House would dismiss covid cases as boring and go find someone with mercury poisoning from a pig or something
I wish I could go wherever ur profile pic is :( can u take me, Steven? CAN YOU
He'd love the original case: "Man get's sick from eating bat". That's right up House's alley.
@@JAEratt13 they can't pin down when case 0 occurred to less than a 3 month period and you think they know the method of transmission from bat to person with any greater certainly.....
I mean... that does sound kinda interesting
The thing is people think House will be able to cure it just because he's House. No, he just figures out what it is and if it's curabe. He can find it's cancer but not treat it if it's not treatable yet...
You can tell immidiately if it's a clip from the first season by the weird yellow lighting lol
I did not see any lightning (or hear any thunder).
And the cast
@@Well_I_am_just_saying Yeah lol meant lighting.
I can see how the cast is responding optimistically rather than dull manner, and that House isn't too irrational and harsh, the OG squad is here, and everybody looks young.
Well, and the 4:3 gives a hint
House is always good at social distancing. He keeps everyone away except Wilson and Cuddy.

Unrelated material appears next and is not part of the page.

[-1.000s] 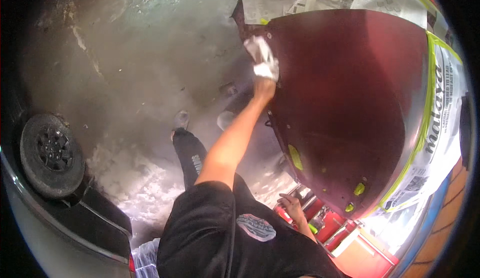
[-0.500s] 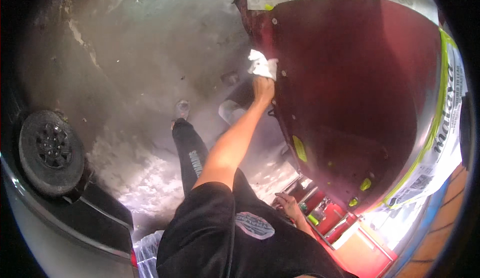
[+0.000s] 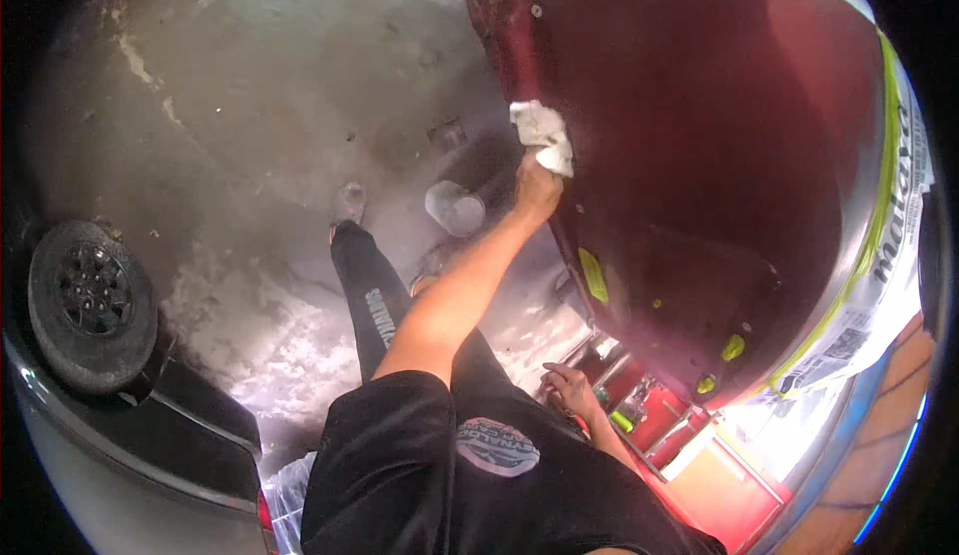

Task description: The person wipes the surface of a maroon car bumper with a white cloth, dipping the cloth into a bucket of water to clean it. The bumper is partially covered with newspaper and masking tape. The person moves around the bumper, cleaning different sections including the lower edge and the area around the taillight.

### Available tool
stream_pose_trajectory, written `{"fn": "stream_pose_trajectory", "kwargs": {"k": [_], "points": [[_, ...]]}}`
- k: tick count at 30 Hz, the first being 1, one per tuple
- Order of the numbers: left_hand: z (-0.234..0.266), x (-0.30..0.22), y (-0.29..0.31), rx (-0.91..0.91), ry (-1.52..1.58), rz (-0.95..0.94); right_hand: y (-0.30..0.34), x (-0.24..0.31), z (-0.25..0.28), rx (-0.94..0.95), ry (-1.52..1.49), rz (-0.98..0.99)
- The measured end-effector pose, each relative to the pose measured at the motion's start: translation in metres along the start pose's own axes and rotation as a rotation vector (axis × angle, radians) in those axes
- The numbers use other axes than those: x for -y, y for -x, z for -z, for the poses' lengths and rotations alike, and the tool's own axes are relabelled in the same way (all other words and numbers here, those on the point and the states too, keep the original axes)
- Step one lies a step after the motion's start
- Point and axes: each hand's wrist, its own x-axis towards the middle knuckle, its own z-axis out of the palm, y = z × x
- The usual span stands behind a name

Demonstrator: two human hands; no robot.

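Observation:
My left hand reaches forward, closed on a crumpled white cloth. The cloth lies against the left edge of a dark red car body panel. Yellow-green patches dot the panel's near part, and a few small round spots run along its left side. Down by my right side is my right hand, fingers loosely bent and partly apart, with nothing visible in it. It is nearest to a red tool cart, apart from the panel.
Masking sheet with yellow-green tape borders the panel's right side. At the left stands a dark car with a black wheel. A pale round container sits on the stained concrete floor near my feet.
My left hand and the cloth have shifted slightly right and nearer along the panel's edge. The cloth looks more spread out. My view has moved a little; my right hand stays low.

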Motion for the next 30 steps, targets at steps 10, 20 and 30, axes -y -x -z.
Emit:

@@isaiahmilde I see what you did there...
@@isaiahmilde I understood that reference
He knew how to push Wilson too.
Despite it was brief, what about when Dr. Cameron was a love interest?
Social distancing is the one thing I like about the pandemic. Too many people crowding me makes me want to scream.
"So you're condemning one of these kids to die based on random chance?"
As if guessing which antibiotic is causing the kidney failure is any different
Thank you!
Nah it's worse, since it's both you can condemn.
@@sayuh5254 Exactly, taking them both off of the same antibiotic means there's 50% chance they both lose kidney function.
Taking them off one antibiotic means 100% one loses it, knowingly in order to aid other 5 patients.
This whole video is the railroad situation.
@@MrShroomed That is why House's principle comes in. He doesn't give a damn about the patient i.e. not getting attached to them at all :/ Hence he condemned both to solve puzzles not lives
I agree with you all however I think that taking them off antibiotic #1 makes some sense as they are only taking it for 1 possible condition. There's a 75% chance of success that way for both kids. However the 1 and 1 solution does condemn one child if youre right about the condition and isn't guaranteed a success (or I suppose failure) for either child if you're wrong. However as it could be a pandemic, the lives of two children weighed against 10+ means that this decision of house's is worth it because it serves a diagnostic purpose that could help more children. Neat little philosophical/moral dilemma though.
“When the world needed him the most he vanished”
The world doesn't need another diagnostician right now.
@@smurfyday r/wooooooooosh
The best crossover doesn't exis-
100 years passed my brother and I discovered the new house, a surgeon named chang.
@@justin9202 and though his puzzle bending was great, he still had a lot to argue with the political elements. But I believe, he’s mean enough to save the world.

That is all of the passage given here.